Prompt:
Within the entries below, please return exactly the lines from the one with "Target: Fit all" through the one with "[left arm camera", leaving out any pictures.

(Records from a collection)
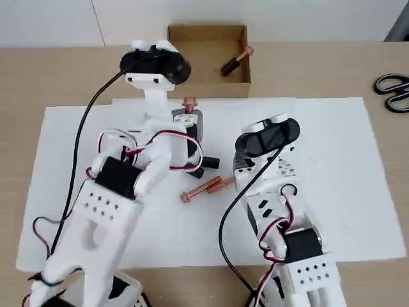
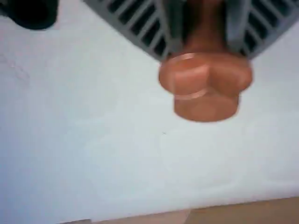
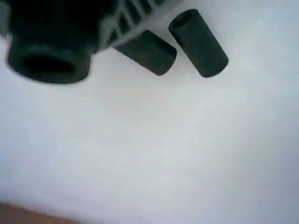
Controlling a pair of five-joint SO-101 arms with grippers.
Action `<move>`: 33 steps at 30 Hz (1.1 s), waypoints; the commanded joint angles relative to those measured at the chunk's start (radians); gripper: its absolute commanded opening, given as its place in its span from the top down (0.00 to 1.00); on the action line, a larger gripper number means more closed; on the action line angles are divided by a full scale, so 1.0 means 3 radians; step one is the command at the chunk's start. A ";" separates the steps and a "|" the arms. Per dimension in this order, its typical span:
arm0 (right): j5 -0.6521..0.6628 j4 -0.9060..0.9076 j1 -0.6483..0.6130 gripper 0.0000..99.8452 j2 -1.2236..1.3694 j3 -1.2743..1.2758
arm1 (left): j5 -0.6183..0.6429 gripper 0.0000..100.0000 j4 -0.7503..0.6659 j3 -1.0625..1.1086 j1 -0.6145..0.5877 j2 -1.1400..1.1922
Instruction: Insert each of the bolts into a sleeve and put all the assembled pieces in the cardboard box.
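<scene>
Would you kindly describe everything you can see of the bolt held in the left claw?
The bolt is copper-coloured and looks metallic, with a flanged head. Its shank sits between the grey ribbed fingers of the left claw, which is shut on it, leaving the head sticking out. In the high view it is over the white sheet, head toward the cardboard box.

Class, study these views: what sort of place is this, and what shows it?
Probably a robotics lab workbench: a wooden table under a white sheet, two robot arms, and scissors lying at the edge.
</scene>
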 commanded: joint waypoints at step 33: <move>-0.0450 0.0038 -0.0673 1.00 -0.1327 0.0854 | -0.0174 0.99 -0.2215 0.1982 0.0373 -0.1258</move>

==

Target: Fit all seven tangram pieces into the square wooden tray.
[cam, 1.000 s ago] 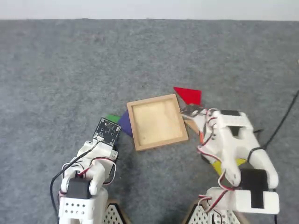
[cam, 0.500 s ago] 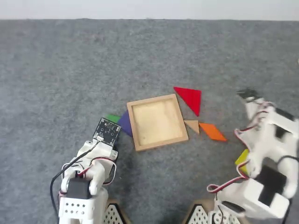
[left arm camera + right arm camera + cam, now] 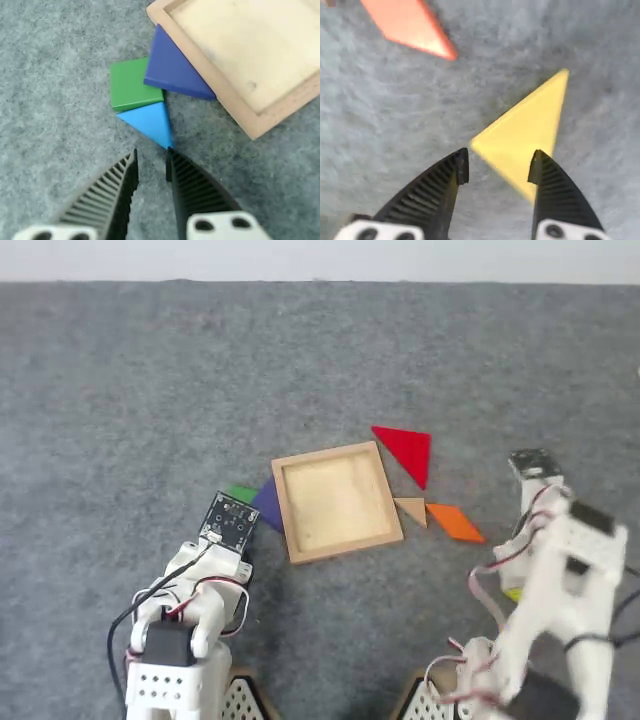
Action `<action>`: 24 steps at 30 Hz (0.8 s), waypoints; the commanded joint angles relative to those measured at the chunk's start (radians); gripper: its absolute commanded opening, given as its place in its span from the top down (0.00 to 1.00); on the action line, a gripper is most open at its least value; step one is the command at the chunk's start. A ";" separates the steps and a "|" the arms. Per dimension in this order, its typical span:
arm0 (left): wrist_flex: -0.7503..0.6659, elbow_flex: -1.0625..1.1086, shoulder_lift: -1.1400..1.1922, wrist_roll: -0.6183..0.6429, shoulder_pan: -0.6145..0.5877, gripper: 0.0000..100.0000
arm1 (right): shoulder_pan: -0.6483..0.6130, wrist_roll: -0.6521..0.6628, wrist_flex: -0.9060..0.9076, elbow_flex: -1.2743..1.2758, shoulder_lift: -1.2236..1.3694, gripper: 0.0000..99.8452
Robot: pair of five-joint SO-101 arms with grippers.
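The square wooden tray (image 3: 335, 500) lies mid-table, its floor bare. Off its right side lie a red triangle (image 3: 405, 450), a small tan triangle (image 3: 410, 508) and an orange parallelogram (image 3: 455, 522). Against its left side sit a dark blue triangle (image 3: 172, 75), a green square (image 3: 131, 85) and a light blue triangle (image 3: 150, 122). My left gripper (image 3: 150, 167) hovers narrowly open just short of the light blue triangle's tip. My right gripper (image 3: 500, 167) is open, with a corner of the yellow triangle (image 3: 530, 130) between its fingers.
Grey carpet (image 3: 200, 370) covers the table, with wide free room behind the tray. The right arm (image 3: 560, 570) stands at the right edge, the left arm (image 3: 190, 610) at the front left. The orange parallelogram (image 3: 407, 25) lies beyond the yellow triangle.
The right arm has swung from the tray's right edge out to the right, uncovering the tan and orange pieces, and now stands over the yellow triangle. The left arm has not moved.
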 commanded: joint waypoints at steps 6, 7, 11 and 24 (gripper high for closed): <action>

Written response:
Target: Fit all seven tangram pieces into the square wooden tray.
[cam, 1.000 s ago] 
[cam, 0.500 s ago] 
[left arm camera + right arm camera + cam, now] 

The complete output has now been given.